In the copy, keep the lines from the first line of the material below through the line containing "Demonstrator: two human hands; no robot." exactly as they are, and include no pictures.

*** Begin section ***

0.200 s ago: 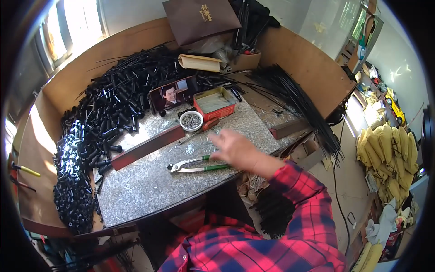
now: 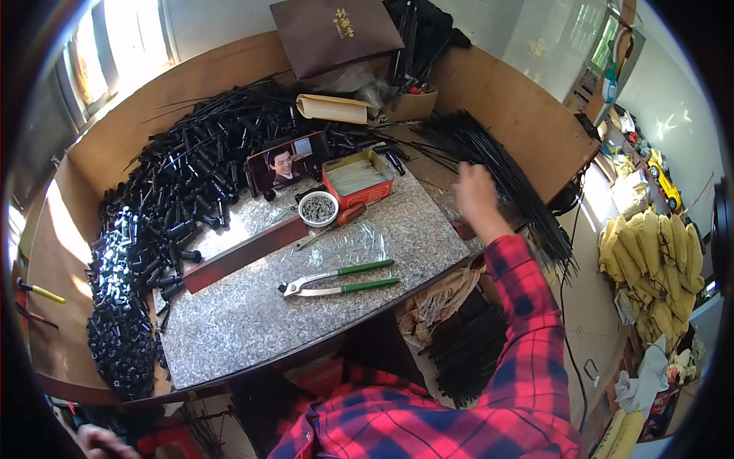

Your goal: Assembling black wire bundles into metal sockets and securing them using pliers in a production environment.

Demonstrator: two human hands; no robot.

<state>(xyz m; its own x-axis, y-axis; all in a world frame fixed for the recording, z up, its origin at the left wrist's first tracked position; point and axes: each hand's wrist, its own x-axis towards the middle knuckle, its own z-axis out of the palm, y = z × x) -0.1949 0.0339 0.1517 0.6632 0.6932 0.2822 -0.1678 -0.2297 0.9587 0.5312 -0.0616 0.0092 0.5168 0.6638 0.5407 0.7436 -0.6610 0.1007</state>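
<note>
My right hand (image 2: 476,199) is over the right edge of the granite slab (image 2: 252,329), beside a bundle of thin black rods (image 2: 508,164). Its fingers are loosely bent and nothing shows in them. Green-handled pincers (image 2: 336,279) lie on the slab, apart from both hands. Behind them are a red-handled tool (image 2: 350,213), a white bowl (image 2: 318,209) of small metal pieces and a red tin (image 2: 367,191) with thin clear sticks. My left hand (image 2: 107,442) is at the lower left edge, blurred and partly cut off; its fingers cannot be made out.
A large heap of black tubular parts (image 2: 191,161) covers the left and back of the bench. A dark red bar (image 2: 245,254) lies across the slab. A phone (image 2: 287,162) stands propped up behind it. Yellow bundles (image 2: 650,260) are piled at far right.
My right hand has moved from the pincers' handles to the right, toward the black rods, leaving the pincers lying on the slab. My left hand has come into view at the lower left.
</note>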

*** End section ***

> Task result
0.200 s ago: 
now: 

Your goal: Assembling black wire bundles into metal sockets and securing them using pliers in a production environment.

Demonstrator: two human hands; no robot.

What this exercise required is now done.